Queen's University Belfast - Research Portal:
Link to publication record in Queen's University Belfast Research Portal

Publisher rights
© 2014 IEEE. Personal use of this material is permitted. Permission from IEEE must be obtained for all other uses, in any current or future media, including reprinting/republishing this material for advertising or promotional purposes, creating new collective works, for resale or redistribution to servers or lists, or reuse of any copyrighted component of this work in other works.

General rights
Copyright for the publications made accessible via the Queen's University Belfast Research Portal is retained by the author(s) and / or other copyright owners and it is a condition of accessing these publications that users recognise and abide by the legal requirements associated with these rights.

Take down policy
The Research Portal is Queen's institutional repository that provides access to Queen's research output. Every effort has been made to ensure that content in the Research Portal does not infringe any person's rights, or applicable UK laws. If you discover content in the Research Portal that you believe breaches copyright or violates any law, please contact openaccess@qub.ac.uk.

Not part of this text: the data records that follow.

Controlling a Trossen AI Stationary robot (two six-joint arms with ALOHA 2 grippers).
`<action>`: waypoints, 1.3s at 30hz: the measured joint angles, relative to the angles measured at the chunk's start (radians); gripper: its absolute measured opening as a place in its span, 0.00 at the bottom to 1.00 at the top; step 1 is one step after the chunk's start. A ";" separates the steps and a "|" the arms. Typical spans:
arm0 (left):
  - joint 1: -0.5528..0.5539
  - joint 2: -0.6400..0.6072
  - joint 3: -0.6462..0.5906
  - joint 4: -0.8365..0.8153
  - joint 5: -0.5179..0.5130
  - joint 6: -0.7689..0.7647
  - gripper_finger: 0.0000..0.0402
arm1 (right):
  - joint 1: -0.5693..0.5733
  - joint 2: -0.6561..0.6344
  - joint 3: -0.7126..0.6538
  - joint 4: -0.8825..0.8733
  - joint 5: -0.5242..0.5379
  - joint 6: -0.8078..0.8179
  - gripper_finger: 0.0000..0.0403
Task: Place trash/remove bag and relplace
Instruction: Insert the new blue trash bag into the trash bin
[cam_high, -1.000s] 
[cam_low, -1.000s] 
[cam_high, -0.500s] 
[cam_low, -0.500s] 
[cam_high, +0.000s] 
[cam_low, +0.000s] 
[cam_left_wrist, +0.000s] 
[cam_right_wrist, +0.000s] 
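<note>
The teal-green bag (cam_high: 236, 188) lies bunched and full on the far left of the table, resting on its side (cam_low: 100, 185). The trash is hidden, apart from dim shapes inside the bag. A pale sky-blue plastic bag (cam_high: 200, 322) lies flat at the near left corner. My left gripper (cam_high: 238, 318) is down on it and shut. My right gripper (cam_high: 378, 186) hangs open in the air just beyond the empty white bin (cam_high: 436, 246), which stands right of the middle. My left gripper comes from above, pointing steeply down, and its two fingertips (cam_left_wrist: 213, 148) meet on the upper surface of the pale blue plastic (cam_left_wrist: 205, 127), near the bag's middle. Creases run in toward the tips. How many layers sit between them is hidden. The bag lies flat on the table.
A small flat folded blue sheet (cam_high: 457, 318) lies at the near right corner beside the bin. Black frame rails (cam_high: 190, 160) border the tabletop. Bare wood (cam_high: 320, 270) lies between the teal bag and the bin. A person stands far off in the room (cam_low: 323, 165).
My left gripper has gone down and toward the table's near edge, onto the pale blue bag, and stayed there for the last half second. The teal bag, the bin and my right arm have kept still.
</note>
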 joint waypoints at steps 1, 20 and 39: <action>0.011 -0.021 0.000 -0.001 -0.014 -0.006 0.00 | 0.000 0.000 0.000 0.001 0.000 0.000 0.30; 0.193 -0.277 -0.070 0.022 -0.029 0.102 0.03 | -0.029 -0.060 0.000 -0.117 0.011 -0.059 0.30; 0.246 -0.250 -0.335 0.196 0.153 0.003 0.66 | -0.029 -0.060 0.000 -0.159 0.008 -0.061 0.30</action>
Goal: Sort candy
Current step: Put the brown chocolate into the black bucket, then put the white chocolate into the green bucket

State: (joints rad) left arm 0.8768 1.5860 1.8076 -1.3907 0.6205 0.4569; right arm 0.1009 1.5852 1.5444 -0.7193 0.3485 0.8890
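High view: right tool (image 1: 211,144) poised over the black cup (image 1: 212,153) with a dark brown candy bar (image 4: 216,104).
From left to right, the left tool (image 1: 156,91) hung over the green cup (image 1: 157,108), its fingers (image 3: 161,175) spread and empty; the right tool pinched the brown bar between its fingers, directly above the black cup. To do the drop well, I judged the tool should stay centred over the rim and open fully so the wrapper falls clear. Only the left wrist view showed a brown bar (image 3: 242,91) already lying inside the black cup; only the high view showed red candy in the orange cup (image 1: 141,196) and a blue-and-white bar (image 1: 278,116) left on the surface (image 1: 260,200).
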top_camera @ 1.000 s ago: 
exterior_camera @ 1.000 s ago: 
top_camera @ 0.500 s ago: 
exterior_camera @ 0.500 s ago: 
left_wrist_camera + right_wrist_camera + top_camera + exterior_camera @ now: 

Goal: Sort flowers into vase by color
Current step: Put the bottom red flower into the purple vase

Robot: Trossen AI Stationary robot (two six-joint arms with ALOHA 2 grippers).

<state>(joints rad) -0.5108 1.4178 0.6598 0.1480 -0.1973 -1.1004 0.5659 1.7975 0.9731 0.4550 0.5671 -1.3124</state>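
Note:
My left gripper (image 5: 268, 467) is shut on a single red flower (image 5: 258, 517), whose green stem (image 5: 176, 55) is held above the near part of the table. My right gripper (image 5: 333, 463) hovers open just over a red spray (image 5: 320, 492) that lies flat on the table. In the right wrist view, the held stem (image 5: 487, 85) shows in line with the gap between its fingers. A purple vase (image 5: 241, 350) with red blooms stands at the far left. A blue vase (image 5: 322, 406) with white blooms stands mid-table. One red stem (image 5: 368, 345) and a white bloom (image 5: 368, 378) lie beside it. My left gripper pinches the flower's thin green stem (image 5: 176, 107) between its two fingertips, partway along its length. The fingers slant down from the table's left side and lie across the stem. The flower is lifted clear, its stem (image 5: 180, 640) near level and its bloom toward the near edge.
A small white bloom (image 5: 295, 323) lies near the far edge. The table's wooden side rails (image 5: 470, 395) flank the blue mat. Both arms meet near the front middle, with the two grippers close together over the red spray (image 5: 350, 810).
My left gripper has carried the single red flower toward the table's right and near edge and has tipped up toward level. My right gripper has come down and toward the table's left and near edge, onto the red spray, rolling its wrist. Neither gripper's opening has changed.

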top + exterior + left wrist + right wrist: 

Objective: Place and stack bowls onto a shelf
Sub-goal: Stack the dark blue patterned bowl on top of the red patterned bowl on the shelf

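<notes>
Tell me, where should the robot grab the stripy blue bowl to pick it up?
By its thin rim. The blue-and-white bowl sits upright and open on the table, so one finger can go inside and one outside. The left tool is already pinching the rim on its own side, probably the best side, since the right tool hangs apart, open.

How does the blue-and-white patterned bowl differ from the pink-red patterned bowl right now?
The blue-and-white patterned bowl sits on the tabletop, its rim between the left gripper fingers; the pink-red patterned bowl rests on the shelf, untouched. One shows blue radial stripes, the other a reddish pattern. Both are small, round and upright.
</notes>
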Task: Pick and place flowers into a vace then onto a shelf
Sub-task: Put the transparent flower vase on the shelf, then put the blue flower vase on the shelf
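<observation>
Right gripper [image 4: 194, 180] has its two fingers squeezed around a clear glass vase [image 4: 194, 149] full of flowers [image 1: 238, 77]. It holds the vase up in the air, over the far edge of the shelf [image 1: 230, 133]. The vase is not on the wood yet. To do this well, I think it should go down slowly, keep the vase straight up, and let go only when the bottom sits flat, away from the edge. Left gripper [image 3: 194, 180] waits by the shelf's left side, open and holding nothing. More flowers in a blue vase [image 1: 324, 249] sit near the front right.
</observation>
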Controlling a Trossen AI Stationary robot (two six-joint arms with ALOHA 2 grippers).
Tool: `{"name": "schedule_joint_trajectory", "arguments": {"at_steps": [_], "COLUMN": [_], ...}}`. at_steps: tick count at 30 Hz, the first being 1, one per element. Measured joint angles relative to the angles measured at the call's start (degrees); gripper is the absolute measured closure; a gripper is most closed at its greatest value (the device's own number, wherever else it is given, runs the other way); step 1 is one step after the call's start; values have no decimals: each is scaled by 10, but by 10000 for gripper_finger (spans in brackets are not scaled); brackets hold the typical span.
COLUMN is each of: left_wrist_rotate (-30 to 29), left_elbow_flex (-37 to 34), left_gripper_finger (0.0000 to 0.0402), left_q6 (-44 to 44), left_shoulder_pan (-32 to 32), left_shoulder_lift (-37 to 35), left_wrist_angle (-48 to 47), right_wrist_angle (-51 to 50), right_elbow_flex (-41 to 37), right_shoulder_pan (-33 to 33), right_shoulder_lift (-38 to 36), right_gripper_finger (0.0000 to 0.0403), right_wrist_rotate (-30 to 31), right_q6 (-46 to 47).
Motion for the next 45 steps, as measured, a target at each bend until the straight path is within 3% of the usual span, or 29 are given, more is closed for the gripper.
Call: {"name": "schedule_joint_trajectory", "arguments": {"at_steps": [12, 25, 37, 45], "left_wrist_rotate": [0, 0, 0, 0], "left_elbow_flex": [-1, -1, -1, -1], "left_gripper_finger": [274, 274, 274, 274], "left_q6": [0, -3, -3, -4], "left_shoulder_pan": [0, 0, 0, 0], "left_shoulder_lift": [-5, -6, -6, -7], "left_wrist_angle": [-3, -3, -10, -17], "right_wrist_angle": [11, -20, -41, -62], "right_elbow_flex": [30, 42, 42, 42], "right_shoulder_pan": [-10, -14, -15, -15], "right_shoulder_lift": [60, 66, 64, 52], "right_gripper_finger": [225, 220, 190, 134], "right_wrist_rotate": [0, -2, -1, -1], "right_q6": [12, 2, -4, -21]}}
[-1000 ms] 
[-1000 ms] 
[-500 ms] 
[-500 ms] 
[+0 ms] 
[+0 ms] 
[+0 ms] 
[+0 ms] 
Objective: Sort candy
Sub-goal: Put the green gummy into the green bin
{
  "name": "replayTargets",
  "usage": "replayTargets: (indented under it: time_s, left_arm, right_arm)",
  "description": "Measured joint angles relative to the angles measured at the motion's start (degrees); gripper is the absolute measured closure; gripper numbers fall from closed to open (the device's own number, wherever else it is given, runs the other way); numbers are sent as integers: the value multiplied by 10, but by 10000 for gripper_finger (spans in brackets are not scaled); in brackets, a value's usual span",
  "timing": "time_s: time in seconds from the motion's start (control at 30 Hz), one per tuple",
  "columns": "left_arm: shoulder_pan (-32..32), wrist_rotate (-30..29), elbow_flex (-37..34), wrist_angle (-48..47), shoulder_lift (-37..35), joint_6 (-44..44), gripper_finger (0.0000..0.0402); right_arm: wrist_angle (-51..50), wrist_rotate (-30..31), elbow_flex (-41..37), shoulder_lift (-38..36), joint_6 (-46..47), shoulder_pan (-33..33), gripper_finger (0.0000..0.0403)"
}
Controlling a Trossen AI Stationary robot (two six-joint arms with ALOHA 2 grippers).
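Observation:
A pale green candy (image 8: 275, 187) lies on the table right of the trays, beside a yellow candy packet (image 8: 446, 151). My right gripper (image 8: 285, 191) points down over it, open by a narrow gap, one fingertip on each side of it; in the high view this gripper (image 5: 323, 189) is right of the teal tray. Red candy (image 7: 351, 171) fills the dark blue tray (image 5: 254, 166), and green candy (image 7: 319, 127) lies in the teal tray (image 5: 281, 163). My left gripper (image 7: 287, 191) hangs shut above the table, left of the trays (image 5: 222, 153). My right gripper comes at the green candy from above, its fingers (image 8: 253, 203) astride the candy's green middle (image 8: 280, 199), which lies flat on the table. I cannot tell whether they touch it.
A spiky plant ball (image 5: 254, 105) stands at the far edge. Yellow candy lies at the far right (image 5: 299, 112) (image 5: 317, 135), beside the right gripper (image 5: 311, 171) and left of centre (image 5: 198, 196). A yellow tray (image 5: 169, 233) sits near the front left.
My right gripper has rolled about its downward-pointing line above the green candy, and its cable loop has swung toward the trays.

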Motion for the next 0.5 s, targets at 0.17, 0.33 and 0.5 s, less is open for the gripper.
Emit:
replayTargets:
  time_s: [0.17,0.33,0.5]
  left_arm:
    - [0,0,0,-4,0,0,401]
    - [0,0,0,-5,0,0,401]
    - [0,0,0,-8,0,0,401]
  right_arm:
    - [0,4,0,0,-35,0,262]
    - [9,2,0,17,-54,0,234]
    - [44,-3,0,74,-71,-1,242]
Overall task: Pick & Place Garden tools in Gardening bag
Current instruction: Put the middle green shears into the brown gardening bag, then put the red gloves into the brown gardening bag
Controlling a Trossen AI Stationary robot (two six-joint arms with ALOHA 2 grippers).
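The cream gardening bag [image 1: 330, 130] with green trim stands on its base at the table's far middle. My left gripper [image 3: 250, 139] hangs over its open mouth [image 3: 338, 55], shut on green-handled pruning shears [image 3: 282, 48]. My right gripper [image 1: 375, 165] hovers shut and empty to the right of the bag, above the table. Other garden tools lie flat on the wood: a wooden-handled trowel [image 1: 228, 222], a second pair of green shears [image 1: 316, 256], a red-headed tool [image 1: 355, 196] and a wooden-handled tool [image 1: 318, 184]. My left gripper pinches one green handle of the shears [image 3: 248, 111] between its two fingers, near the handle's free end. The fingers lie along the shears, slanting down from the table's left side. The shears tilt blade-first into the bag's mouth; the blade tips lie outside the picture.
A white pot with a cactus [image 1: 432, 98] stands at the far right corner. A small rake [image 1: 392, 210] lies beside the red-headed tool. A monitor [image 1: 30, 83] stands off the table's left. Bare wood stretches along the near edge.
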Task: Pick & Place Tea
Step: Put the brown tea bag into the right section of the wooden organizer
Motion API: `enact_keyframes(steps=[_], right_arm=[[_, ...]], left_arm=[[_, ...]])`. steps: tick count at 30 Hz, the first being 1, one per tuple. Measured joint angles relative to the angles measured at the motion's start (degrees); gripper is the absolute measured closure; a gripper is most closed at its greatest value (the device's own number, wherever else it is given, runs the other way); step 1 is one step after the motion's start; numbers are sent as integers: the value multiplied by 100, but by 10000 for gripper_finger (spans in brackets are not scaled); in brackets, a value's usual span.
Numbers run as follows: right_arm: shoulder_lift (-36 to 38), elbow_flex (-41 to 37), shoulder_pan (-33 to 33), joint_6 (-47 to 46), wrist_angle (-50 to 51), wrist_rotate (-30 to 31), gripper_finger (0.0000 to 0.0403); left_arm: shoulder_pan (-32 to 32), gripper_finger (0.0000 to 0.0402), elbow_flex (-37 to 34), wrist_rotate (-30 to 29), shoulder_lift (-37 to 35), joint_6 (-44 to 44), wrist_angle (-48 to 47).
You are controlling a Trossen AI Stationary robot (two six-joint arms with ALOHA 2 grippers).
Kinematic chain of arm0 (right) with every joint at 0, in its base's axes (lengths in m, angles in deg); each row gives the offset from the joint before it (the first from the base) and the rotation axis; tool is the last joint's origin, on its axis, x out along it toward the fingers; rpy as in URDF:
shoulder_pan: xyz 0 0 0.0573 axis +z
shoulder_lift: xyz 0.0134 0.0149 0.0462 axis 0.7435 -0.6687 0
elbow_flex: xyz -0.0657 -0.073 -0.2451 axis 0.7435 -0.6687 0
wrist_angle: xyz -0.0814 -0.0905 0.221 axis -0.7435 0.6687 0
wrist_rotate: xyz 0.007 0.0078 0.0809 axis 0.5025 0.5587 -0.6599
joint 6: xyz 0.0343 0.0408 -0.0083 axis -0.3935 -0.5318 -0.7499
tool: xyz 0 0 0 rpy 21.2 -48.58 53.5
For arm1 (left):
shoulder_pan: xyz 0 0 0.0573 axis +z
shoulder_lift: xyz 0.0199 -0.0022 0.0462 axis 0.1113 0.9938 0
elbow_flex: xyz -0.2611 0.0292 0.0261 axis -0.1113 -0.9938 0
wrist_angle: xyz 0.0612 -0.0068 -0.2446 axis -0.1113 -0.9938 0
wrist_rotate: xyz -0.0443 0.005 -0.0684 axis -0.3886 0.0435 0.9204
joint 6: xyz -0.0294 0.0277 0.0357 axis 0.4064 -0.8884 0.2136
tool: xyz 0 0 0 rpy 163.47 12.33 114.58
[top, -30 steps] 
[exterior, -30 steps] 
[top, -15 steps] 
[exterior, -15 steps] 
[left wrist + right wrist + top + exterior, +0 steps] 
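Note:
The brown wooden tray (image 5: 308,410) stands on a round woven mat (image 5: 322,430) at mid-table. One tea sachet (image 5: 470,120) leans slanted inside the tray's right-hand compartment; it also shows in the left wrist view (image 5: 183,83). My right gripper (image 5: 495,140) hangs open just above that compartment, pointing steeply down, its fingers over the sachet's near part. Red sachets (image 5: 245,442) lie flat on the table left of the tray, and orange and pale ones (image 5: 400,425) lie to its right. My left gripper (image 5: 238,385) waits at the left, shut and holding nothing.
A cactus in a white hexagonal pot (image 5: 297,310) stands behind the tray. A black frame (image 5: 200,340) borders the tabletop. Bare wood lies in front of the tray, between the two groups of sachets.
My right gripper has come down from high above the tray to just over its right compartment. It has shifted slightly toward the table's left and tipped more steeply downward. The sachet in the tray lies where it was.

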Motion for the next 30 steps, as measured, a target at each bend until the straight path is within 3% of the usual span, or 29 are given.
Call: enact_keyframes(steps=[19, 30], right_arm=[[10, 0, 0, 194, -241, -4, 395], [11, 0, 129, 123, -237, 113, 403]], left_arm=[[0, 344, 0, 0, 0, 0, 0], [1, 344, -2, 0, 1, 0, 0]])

Download date: 08. Dec. 2018
CIRCUIT-AWARE DESIGN OF ENERGY-EFFICIENT MASSIVE MIMO SYSTEMS

Emil Björnson†  Michail Matthaiou†  Mérouane Debbah*

* Alcatel-Lucent Chair on Flexible Radio, SUPELEC, Gif-sur-Yvette, France
† ACCESS Centre, Dept. of Signal Processing, KTH Royal Institute of Technology, Stockholm, Sweden
‡ ECIT Institute, Queen’s University Belfast, Belfast, U.K. and S2, Chalmers University of Technology, Gothenburg, Sweden

ABSTRACT

Densification is a key to greater throughput in cellular networks. The full potential of coordinated multipoint (CoMP) can be realized by massive multiple-input multiple-output (MIMO) systems, where each base station (BS) has very many antennas. However, the improved throughput comes at the price of more infrastructure; hardware cost and circuit power consumption scale linearly/affinely with the number of antennas. In this paper, we show that one can make the circuit power increase with only the square root of the number of antennas by circuit-aware system design. To this end, we derive achievable user rates for a system model with hardware imperfections and show how the level of imperfections can be gradually increased while maintaining high throughput. The connection between this scaling law and the circuit power consumption is established for different circuits at the BS.

1. INTRODUCTION

We consider a cellular network where each BS communicates with $K$ unique single-antenna user equipments (UEs). Interference coordination is a major limiting factor in these systems but can be handled in the spatial domain by CoMP methods, where several antennas, $N$, are deployed at each BS [1]. The massive MIMO paradigm, where $N \gg K$, has gained particular traction in recent years [2], because it allows for distributed interference coordination and brings robustness to having imperfect channel state information (CSI).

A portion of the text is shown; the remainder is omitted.